Re: [PATCH 4/8] membarrier: Make the post-switch-mm barrier explicit

From: Andy Lutomirski
Date: Wed Jun 16 2021 - 14:41:26 EST


On 6/16/21 12:35 AM, Peter Zijlstra wrote:
> On Wed, Jun 16, 2021 at 02:19:49PM +1000, Nicholas Piggin wrote:
>> Excerpts from Andy Lutomirski's message of June 16, 2021 1:21 pm:
>>> membarrier() needs a barrier after any CPU changes mm. There is currently
>>> a comment explaining why this barrier probably exists in all cases. This
>>> is very fragile -- any change to the relevant parts of the scheduler
>>> might get rid of these barriers, and it's not really clear to me that
>>> the barrier actually exists in all necessary cases.
>>
>> The comments and barriers in the mmdrop() hunks? I don't see what is
>> fragile or maybe-buggy about this. The barrier definitely exists.
>>
>> And any change can change anything, that doesn't make it fragile. My
>> lazy tlb refcounting change avoids the mmdrop in some cases, but it
>> replaces it with smp_mb for example.
>
> I'm with Nick again, on this. You're adding extra barriers for no
> discernible reason, that's not generally encouraged, seeing how extra
> barriers is extra slow.
>
> Both mmdrop() itself, as well as the callsite have comments saying how
> membarrier relies on the implied barrier, what's fragile about that?
>

My real motivation is that mmgrab() and mmdrop() don't actually need to
be full barriers. The current implementation has them being full
barriers, and the current implementation is quite slow. So let's try
that commit message again:

membarrier() needs a barrier after any CPU changes mm. There is currently
a comment explaining why this barrier probably exists in all cases. The
logic is based on ensuring that the barrier exists on every control flow
path through the scheduler. It also relies on mmgrab() and mmdrop() being
full barriers.

mmgrab() and mmdrop() would be better if they were not full barriers. As a
trivial optimization, mmgrab() could use a relaxed atomic and mmdrop()
could use a release on architectures that have these operations. Larger
optimizations are also in the works.
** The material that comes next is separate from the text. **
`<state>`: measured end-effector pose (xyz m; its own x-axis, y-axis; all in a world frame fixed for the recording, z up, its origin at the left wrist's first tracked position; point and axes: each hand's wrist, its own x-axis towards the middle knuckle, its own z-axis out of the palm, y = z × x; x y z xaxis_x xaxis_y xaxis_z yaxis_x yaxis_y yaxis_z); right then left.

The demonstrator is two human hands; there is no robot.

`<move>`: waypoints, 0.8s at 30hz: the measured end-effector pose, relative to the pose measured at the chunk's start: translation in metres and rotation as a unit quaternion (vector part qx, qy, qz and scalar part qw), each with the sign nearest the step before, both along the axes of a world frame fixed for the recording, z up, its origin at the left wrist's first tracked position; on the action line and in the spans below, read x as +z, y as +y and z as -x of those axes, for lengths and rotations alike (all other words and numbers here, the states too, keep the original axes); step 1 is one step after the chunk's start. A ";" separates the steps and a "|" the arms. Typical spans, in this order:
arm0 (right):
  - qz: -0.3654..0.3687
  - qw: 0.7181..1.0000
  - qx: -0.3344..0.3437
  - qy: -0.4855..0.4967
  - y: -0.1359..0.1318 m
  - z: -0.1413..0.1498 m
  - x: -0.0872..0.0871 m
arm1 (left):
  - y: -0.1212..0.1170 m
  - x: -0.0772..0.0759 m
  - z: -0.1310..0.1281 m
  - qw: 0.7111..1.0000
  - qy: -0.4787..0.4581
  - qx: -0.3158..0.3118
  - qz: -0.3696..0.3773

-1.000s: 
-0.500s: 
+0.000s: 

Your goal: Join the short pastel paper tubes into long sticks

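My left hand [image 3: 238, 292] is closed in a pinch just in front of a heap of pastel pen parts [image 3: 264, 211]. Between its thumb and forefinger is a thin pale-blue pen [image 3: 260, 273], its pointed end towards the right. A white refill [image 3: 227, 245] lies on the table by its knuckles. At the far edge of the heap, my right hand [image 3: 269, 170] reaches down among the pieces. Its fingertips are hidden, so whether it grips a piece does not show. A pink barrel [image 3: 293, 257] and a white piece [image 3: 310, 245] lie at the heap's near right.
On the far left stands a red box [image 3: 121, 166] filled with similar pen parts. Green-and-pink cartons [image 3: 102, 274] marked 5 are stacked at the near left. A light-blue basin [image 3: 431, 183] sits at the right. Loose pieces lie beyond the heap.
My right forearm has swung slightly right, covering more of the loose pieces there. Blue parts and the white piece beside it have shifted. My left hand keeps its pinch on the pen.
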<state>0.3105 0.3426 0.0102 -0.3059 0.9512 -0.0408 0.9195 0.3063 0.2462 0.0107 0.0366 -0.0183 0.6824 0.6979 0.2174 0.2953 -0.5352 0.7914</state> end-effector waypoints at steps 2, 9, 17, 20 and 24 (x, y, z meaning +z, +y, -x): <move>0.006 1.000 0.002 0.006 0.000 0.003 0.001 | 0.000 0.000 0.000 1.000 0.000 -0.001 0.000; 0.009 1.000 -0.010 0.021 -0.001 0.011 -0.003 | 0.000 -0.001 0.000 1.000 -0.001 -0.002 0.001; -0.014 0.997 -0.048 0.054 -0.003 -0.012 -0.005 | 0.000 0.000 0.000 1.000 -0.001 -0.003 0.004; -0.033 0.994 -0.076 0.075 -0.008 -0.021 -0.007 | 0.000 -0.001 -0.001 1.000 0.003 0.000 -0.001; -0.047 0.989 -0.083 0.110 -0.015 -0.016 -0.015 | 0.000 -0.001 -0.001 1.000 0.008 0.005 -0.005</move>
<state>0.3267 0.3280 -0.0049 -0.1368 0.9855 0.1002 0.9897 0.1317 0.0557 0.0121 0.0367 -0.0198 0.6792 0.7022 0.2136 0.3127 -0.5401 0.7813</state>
Doing any of these optimizations
while preserving an unnecessary barrier will complicate the code and
penalize non-membarrier-using tasks.

Simplify the logic by adding an explicit barrier, and allow architectures
to override it as an optimization if they want to.

One of the deleted comments in this patch said "It is therefore
possible to schedule between user->kernel->user threads without
passing through switch_mm()". It is possible to do this without, say,
writing to CR3 on x86, but the core scheduler indeed calls
switch_mm_irqs_off() to tell the arch code to go back from lazy mode
to no-lazy mode.